Gelombang PHK Melanda Awal 2025: Lebih dari 18 Ribu Pekerja Kehilangan Pekerjaan dalam Dua Bulan

Kementerian Ketenagakerjaan (Kemnaker) melaporkan lonjakan signifikan dalam jumlah pekerja yang terkena Pemutusan Hubungan Kerja (PHK) pada awal tahun 2025. Data terbaru menunjukkan bahwa hingga akhir Februari 2025, sebanyak 18.610 pekerja telah kehilangan pekerjaan mereka di berbagai sektor industri. Angka ini menandai peningkatan tajam dibandingkan bulan Januari, menimbulkan kekhawatiran tentang stabilitas pasar kerja di Indonesia.

Lonjakan PHK ini menjadi perhatian serius karena mencerminkan peningkatan empat kali lipat hanya dalam satu bulan. Data Kemnaker menunjukkan adanya penambahan 15.285 pekerja yang di-PHK dibandingkan dengan angka Januari 2025 yang hanya mencatat 3.325 kasus. "Pada periode Januari hingga Februari 2025, terdapat 18.610 tenaga kerja yang dilaporkan terkena PHK," demikian pernyataan resmi dari Kemnaker, seperti yang tercantum dalam ikhtisar data di situs web Satu Data Kemnaker.

Distribusi PHK tidak merata di seluruh wilayah Indonesia. Provinsi Jawa Tengah menjadi wilayah dengan dampak PHK paling signifikan, menyumbang 57,37% dari total kasus PHK yang dilaporkan secara nasional. Jumlah pekerja yang kehilangan pekerjaan di Jawa Tengah mencapai angka yang mengkhawatirkan, terutama karena pada bulan Januari, provinsi ini tidak mencatat adanya kasus PHK.
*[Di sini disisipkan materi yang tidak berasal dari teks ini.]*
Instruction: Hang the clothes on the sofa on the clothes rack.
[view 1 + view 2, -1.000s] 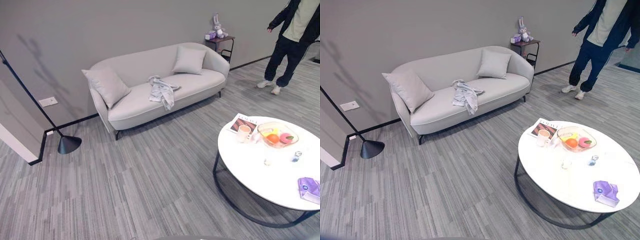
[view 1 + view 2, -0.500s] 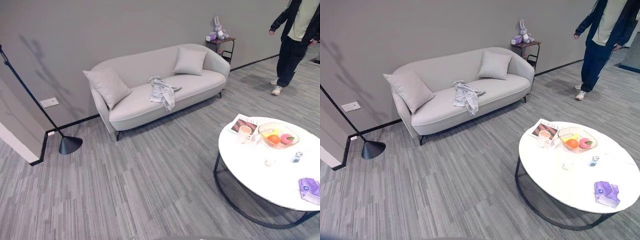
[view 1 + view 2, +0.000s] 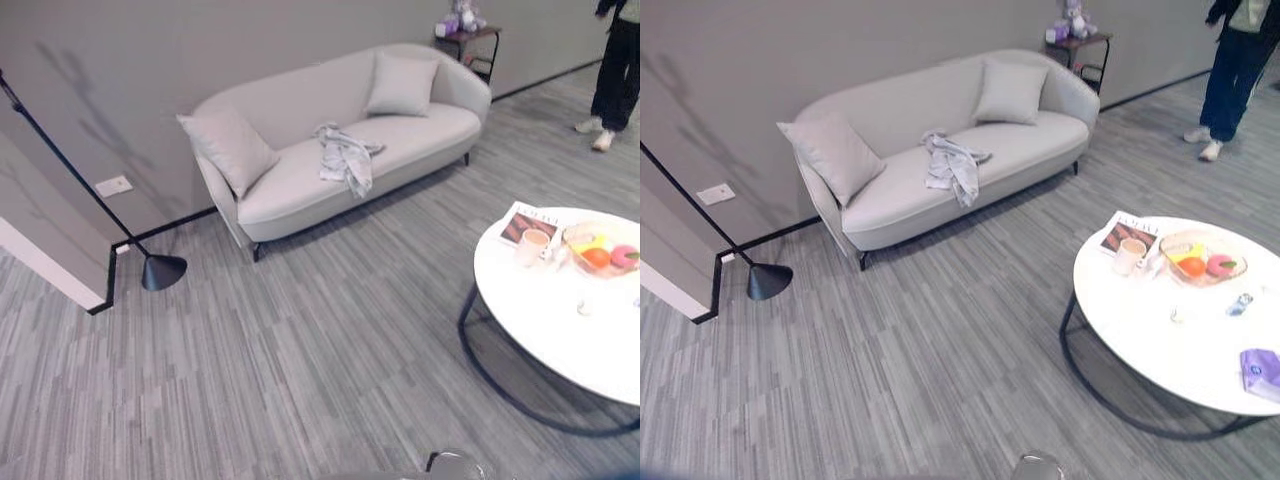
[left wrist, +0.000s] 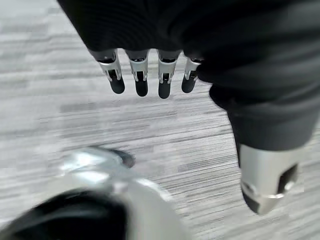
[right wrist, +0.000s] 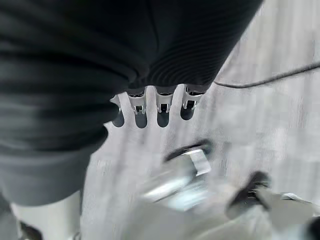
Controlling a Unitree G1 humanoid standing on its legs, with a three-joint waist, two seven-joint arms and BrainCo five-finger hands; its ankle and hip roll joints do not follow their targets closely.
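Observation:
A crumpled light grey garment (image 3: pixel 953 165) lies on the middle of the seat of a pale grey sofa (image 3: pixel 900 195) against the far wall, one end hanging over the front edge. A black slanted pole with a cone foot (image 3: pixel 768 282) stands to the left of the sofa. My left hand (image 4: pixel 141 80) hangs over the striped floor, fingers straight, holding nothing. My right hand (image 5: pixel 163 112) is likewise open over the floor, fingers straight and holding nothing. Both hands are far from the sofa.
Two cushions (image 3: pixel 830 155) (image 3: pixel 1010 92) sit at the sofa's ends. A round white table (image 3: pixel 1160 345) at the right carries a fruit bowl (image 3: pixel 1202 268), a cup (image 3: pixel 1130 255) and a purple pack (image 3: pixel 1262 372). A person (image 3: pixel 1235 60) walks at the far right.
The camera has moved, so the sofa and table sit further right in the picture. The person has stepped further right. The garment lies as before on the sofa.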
Berikut rincian wilayah yang mengalami dampak PHK:

  • Jawa Tengah: Mengalami lonjakan signifikan, dari tidak ada PHK di Januari menjadi penyumbang terbesar kasus PHK nasional di Februari.
  • DKI Jakarta: Meskipun mencatat jumlah PHK tertinggi di Januari (2.650 kasus), angka ini tidak mengalami peningkatan di Februari.
  • Riau: Mengalami peningkatan tajam, dari 323 kasus PHK di Januari menjadi 3.530 kasus di Februari.
  • Jawa Timur: Mencatat penambahan 978 kasus PHK, setelah tidak ada PHK yang dilaporkan di Januari.
  • Banten: Mengalami peningkatan dari 149 kasus PHK di Januari menjadi 411 kasus di Februari.

Lonjakan PHK ini memunculkan pertanyaan tentang faktor-faktor yang mendasari fenomena ini. Analis ekonomi menduga bahwa kombinasi antara perlambatan ekonomi global, perubahan kebijakan industri, dan otomatisasi di berbagai sektor dapat menjadi penyebab utama. Pemerintah diharapkan segera mengambil langkah-langkah strategis untuk mengatasi dampak PHK, termasuk memberikan pelatihan keterampilan bagi pekerja yang terdampak, memfasilitasi pencarian kerja, dan memberikan dukungan finansial sementara untuk meringankan beban ekonomi mereka. Selain itu, penting untuk menciptakan iklim investasi yang kondusif untuk mendorong pertumbuhan ekonomi dan menciptakan lapangan kerja baru. Situasi ini memerlukan respons cepat dan terkoordinasi dari semua pihak terkait untuk meminimalkan dampak negatifnya terhadap kesejahteraan masyarakat dan stabilitas ekonomi nasional.